> **BRIEF**
Below is a listing; copy all of it exactly.

*** Opening of INFORMATION SUPPLIED ***

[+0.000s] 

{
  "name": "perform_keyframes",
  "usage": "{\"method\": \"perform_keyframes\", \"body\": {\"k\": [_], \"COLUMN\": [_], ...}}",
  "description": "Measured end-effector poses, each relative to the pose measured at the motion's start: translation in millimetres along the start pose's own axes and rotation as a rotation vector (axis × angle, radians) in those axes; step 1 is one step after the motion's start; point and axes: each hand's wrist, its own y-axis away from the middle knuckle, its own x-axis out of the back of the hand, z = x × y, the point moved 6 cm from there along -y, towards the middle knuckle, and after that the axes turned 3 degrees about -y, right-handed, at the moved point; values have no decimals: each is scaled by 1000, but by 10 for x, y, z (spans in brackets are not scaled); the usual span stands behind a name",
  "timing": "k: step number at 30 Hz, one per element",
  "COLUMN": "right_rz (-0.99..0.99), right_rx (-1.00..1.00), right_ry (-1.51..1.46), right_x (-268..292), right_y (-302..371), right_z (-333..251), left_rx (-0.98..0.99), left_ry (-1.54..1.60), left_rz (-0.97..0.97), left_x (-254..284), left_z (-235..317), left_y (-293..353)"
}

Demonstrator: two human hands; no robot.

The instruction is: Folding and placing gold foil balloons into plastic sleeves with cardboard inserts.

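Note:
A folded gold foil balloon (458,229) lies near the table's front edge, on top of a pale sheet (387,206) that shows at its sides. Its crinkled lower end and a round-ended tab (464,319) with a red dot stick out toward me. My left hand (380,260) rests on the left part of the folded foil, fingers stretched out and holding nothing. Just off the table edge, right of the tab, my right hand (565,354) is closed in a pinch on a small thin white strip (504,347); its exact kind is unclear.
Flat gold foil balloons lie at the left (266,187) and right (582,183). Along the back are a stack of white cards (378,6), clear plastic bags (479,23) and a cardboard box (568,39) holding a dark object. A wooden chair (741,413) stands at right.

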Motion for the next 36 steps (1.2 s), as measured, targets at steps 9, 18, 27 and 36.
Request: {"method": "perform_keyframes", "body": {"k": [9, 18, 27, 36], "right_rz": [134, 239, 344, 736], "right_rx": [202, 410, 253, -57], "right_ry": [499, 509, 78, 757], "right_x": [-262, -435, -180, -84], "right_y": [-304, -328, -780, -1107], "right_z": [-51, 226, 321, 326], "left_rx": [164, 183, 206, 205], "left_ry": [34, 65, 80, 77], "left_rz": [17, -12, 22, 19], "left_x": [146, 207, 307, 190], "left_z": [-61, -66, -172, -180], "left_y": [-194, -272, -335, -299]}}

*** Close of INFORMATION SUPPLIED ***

> **THE ANSWER**
[+0.000s] 

{
  "name": "perform_keyframes",
  "usage": "{\"method\": \"perform_keyframes\", \"body\": {\"k\": [_], \"COLUMN\": [_], ...}}",
  "description": "Measured end-effector poses, each relative to the pose measured at the motion's start: translation in millimetres along the start pose's own axes and rotation as a rotation vector (axis × angle, radians) in those axes; step 1 is one step after the motion's start; point and axes: each hand's wrist, its own y-axis away from the middle knuckle, its own x-axis out of the back of the hand, z = x × y, the point moved 6 cm from there along -y, towards the middle knuckle, and after that the axes turned 3 degrees about -y, right-handed, at the moved point; values have no decimals: each is scaled by 1000, but by 10 for x, y, z (spans in brackets are not scaled); the usual span stands behind a name",
  "timing": "k: step number at 30 Hz, one per element",
  "COLUMN": "right_rz (-0.99..0.99), right_rx (-1.00..1.00), right_ry (-1.51..1.46), right_x (-268..292), right_y (-302..371), right_z (-333..251), left_rx (-0.98..0.99), left_ry (-1.54..1.60), left_rz (-0.97..0.97), left_x (-254..284), left_z (-235..317), left_y (-293..353)"
}

Demonstrator: two human hands; no robot.

The instruction is: Folding and placing gold foil balloons into plastic sleeves with cardboard inserts.

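Note:
A folded gold foil balloon (458,229) lies near the table's front edge, on top of a pale sheet (387,206) that shows at its sides. Its crinkled lower end and a round-ended tab (464,319) with a red dot stick out toward me. My left hand (380,260) rests on the left part of the folded foil, fingers stretched out and holding nothing. Just off the table edge, right of the tab, my right hand (565,354) is closed in a pinch on a small thin white strip (504,347); its exact kind is unclear.
Flat gold foil balloons lie at the left (266,187) and right (582,183). Along the back are a stack of white cards (378,6), clear plastic bags (479,23) and a cardboard box (568,39) holding a dark object. A wooden chair (741,413) stands at right.
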
Motion for the next 36 steps (1.2 s), as measured, targets at steps 9, 18, 27 and 36.
Request: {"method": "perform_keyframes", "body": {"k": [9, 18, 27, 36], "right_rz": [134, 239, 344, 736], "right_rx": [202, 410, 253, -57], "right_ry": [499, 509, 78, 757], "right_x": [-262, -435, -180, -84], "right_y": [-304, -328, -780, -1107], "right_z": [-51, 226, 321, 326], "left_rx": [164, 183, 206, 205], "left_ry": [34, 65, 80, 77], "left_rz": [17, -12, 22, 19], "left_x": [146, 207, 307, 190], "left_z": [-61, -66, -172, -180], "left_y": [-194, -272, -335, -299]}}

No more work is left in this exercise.